*Task to carry out*
Among the records below, find the line that has "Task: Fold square"; from there, give the lines again exactly, and stop after the line that has "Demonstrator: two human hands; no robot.".

--- START ---

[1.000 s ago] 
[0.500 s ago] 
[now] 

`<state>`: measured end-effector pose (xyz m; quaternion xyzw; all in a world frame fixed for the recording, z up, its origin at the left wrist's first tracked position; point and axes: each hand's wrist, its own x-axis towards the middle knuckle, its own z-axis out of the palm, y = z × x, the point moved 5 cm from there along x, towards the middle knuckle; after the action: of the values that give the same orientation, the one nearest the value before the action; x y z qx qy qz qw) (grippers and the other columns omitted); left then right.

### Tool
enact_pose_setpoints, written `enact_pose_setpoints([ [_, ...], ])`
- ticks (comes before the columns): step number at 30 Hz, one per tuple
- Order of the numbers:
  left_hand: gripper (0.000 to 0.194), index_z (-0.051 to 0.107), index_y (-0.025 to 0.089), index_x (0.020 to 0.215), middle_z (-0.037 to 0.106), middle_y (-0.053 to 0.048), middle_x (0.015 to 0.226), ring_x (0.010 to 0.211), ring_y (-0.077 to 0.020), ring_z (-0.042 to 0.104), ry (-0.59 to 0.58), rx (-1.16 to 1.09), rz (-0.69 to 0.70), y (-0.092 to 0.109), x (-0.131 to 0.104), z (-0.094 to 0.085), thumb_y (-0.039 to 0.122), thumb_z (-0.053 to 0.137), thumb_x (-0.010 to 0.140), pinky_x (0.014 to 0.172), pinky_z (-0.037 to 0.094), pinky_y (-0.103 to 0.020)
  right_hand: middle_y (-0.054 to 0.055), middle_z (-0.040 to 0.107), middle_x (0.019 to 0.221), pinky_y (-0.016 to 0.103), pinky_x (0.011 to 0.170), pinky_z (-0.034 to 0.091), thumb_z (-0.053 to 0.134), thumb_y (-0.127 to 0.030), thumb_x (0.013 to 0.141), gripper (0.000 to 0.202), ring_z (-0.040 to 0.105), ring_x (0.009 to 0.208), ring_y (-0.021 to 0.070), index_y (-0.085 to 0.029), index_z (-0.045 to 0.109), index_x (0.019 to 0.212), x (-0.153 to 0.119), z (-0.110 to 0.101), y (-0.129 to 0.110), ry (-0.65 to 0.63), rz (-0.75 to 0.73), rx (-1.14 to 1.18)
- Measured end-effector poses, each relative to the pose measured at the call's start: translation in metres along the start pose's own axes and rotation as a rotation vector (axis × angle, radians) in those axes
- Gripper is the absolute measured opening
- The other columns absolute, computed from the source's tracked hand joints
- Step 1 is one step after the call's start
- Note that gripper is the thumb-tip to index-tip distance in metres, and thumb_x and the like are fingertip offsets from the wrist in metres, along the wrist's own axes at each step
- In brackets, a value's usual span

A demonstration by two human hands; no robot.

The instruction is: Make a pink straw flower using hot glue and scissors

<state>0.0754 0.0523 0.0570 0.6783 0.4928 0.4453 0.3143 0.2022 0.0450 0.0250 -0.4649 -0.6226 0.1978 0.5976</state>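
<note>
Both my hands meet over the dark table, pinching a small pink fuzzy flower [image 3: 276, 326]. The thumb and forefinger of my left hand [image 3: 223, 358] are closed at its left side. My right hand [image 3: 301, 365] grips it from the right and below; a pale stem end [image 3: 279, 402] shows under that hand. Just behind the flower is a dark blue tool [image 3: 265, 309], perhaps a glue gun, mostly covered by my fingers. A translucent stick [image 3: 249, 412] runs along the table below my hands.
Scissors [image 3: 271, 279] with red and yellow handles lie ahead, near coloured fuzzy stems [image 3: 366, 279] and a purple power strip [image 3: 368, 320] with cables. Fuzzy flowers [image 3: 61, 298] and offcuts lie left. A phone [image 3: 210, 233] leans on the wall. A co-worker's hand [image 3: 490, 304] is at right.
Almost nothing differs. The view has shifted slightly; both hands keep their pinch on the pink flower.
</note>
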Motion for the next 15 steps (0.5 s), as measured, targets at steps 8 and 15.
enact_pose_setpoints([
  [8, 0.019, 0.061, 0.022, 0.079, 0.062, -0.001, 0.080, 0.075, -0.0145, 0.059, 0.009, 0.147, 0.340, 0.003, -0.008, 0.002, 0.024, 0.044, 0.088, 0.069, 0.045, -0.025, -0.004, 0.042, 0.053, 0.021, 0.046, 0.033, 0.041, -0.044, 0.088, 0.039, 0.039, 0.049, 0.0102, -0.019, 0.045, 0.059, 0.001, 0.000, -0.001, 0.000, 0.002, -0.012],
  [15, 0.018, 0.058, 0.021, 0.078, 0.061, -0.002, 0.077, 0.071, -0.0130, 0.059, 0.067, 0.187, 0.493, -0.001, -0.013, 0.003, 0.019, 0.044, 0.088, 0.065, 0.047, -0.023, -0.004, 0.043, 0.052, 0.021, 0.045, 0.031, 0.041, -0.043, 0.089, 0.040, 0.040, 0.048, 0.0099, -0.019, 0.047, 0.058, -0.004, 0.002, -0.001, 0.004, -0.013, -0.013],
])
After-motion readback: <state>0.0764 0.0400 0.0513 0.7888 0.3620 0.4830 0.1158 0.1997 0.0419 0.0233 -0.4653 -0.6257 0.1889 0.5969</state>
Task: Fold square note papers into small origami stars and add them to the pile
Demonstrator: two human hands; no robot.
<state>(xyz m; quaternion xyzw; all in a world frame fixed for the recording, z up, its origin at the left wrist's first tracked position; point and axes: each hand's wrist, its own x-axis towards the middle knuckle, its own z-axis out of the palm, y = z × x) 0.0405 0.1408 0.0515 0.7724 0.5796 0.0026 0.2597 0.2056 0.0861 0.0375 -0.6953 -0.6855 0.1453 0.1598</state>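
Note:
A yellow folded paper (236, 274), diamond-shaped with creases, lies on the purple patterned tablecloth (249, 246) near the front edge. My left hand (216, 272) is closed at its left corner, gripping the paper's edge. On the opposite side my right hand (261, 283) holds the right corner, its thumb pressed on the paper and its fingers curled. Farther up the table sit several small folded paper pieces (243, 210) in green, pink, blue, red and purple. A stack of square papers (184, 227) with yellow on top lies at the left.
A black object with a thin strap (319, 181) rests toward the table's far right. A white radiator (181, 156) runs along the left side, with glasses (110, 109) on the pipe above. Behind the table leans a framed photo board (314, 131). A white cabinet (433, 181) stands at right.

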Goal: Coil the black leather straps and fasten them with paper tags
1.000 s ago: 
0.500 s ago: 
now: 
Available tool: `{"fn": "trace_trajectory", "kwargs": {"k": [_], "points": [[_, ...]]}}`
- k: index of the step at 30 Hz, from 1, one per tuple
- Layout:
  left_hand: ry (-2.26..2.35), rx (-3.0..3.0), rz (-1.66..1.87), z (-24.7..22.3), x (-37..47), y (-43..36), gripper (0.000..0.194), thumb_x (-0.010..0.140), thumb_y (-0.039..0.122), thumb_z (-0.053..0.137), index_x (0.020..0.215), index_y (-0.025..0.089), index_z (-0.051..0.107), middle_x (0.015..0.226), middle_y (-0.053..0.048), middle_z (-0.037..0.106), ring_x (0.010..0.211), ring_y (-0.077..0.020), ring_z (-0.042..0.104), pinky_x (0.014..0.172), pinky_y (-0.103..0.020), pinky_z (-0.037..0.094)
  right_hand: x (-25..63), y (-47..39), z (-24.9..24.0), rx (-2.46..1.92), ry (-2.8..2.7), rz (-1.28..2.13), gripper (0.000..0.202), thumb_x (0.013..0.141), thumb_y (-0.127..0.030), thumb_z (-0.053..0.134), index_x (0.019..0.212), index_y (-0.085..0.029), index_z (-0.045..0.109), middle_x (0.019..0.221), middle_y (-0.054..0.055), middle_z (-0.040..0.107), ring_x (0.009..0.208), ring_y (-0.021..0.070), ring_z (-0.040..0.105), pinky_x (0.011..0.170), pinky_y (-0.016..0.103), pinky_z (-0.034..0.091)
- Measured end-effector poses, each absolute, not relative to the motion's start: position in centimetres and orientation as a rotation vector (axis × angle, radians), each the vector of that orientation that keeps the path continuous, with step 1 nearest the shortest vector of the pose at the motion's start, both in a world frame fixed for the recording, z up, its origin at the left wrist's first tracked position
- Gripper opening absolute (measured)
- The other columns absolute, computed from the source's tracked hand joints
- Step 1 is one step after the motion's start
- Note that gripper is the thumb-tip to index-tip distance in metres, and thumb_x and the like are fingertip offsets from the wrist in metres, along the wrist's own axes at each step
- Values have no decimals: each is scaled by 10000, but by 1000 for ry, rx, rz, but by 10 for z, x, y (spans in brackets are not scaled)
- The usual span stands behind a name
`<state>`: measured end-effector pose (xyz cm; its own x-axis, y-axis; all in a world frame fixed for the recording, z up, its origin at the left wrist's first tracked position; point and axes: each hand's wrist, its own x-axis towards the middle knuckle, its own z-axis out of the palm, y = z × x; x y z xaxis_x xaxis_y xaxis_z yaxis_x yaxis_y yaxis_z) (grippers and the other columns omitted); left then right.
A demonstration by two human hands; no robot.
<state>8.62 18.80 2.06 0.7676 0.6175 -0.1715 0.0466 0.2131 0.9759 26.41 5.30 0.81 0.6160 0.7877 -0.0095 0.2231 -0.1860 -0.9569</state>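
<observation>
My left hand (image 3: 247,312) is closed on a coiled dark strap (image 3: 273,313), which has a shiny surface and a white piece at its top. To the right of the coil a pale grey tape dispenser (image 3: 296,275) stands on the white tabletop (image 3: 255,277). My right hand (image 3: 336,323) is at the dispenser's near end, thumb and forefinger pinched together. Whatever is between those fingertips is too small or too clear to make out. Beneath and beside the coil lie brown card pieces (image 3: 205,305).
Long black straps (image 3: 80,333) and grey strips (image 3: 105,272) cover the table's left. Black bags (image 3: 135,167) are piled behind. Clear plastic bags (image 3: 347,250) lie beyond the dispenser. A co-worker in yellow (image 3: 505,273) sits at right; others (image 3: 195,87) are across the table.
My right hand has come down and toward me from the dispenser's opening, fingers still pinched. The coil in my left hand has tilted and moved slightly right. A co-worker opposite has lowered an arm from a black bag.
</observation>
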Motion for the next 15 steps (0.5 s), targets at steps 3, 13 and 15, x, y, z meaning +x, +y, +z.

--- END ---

*Result*
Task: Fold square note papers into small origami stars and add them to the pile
Demonstrator: two human hands; no robot.

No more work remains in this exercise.